= How to complete this task =
Reprint the entire listing exactly.

START Stored data

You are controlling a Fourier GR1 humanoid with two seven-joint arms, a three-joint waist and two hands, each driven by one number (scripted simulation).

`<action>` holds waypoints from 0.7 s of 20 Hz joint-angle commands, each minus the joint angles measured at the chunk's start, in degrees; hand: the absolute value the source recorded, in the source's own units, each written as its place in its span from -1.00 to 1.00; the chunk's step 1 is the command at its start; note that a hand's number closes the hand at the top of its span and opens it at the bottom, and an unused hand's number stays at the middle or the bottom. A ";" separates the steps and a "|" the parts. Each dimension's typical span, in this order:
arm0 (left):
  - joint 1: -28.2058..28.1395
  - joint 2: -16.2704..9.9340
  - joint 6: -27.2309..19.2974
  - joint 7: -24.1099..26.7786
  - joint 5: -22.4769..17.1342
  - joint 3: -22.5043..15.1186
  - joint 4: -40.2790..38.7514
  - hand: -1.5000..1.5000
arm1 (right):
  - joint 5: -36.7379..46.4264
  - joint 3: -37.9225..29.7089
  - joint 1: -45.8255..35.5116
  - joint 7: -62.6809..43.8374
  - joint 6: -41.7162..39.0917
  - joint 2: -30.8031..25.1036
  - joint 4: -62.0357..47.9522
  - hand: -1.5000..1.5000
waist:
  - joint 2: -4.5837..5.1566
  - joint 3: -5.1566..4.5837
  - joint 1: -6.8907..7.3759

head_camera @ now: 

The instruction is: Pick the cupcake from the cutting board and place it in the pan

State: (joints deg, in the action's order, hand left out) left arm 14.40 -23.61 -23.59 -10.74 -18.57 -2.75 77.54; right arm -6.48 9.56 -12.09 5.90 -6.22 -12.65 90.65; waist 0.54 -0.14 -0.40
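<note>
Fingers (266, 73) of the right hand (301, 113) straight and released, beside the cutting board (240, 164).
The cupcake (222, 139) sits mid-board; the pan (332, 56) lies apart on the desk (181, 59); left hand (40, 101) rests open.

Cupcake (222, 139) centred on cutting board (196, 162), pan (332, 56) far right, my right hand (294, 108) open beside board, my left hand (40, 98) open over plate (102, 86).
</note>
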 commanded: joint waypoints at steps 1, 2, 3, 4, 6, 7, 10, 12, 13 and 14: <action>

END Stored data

= Solution to the problem =
You are controlling a Fourier GR1 humanoid with two seven-joint arms, a three-joint waist and two hands, each driven by one number (scripted simulation).

`<action>` holds waypoints from 0.7 s of 20 Hz joint-angle commands, each minus the joint angles measured at the chunk's start, in degrees; hand: the absolute value the source recorded, in the source's own units, each written as its place in its span from -1.00 to 1.00; the chunk's step 1 is the command at its start; note that a hand's number closes the hand at the top of its span and opens it at the bottom, and an unused hand's number stays at the middle or the bottom. A ";" separates the steps and a "|" the parts. Each dimension's typical span, in this order:
arm0 (left):
  - joint 1: -28.2058..28.1395
  - joint 2: -16.2704..9.9340
  - joint 6: -27.2309..19.2974
  - joint 7: -24.1099..26.7786
  - joint 5: -22.4769..17.1342
  - joint 3: -22.5043..15.1186
  - joint 4: -40.2790..38.7514
  - hand: -1.5000..1.5000
arm1 (right):
  - joint 5: -36.7379..46.4264
  - joint 3: -37.9225..29.7089
  - joint 1: -45.8255..35.5116
  - joint 7: -62.6809..43.8374
  - joint 6: -41.7162..39.0917
  - joint 2: -30.8031..25.1036
  - joint 4: -62.0357..47.9522
  - hand: -1.5000..1.5000
waist:
  - joint 2: -4.5837..5.1566
  - joint 3: -5.1566..4.5837
  - joint 1: -6.8907..7.3759

head_camera @ now: 

The instruction is: Pick the cupcake from the cutting board and place it in the pan

State: (joints deg, in the action's order, hand left out) left arm 14.40 -23.61 -23.59 -10.74 -18.57 -2.75 77.54; right arm -6.48 9.56 -12.09 5.90 -6.22 -12.65 90.65; waist 0.54 -0.14 -0.40
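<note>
Fingers (266, 73) of the right hand (301, 113) straight and released, beside the cutting board (240, 164).
The cupcake (222, 139) sits mid-board; the pan (332, 56) lies apart on the desk (181, 59); left hand (40, 101) rests open.

Cupcake (222, 139) centred on cutting board (196, 162), pan (332, 56) far right, my right hand (294, 108) open beside board, my left hand (40, 98) open over plate (102, 86).
</note>
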 commanded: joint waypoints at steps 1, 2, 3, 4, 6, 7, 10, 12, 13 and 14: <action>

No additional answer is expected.